The VXI crates will be read out via a 32 bit data bus (DT32) into a VME crate (event builder) where the data is checked and formatted for output to tape. The event builder passes the formatted data via a broadcast data network (FDDI) to a VME based dedicated Tape Server which manages a farm of tape drives and outputs the data to one or more of the drives.
The existing GANIL data acquisition system and software can be used by transferring the data, via the FDDI network, directly from the Data Processor VME crate to the GANIL VMS based data acquisition system. The two systems can run in parallel if required and data can be written to tape in either or both of the tape servers and the VMS system.
Online data analysis (Sorting) is possible by workstations which spy on the data network. Any number of workstations can concurrently work in this way running codes supplied either as a part of the system or by the user.

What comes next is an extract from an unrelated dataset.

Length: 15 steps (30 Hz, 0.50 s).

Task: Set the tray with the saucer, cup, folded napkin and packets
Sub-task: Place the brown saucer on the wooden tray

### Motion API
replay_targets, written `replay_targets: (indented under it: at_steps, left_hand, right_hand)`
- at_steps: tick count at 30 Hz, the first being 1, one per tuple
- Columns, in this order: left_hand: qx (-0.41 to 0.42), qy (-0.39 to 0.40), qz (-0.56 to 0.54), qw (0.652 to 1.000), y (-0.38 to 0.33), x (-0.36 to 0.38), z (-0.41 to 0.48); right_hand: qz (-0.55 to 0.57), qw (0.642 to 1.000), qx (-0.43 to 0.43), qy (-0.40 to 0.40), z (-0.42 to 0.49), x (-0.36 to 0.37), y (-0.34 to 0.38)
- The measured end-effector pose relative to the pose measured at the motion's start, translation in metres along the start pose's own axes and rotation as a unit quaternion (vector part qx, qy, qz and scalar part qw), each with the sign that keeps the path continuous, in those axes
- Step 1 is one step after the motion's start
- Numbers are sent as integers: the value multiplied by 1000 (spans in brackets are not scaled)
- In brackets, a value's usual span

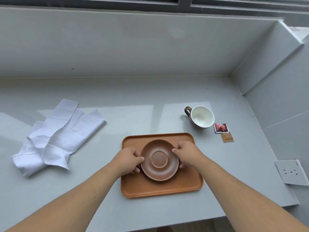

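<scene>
The tray (160,186) lies on the tabletop (133,97) directly under both hands. The saucer (159,160) sits on the tray, between the left hand (129,160) and the right hand (188,154), which touch its opposite edges. The napkin (56,136) lies on the tabletop well to the left of the left hand, apart from the tray. The cup (201,118) stands beyond and to the right of the right hand, off the tray. Just right of the cup lie two packets, the first packet (221,128) nearly touching the cup, the second packet (227,137) overlapping the first packet's near edge. A wall socket (291,172) is mounted far right of the right hand.
</scene>
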<state>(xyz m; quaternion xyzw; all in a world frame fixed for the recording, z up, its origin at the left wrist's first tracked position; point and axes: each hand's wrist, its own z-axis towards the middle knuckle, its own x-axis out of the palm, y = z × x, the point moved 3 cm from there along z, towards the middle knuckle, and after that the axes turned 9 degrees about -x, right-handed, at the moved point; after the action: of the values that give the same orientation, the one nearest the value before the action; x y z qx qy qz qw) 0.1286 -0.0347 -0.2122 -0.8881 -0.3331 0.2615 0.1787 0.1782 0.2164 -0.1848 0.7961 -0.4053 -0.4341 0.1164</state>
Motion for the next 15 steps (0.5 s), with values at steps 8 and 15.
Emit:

All data processing and standard data analysis programs can be controlled by the same GUI as used for hardware control.
Particular attention will be given at all stages to the provision of diagnostic tools (both for hardware and software) using as far as possible graphical presentation of the information in a way meaningful to non specialists. The aim will be to both detect as quickly as possible errors in the system and to help mimimise the time to fix them.
The actual electronique and data acquisition of the EXOGAM array aim to be renewed in the coming years. This project called EXOGAM2 will equip the array with a state-of-the art digital electronic for germanium array. This project is managed by the GANIL laboratory in an international collaboration in the contexte of SPIRAL2. The project status and documentation can be found at the EXOGAM2 web page.
[4.1] The EXOGAM Electronics System Architecture, I.Lazarus.
[4.2] The GANIL ADC/QDC/TDC VXI module.GIP/ELEC02/97, QDC6414V-53, M.Tripon.
[4.3] VXI backplane readout, EDOC076
[4.4] DT32 readout, EDOC075
[4.5] The EXOGAM Trigger System, I.Lazarus.
[4.6] The EXOGAM Ge detector card, I.Lazarus.
[4.7] The EXOGAM Escape Suppression Shield (BGO) card, I.Lazarus.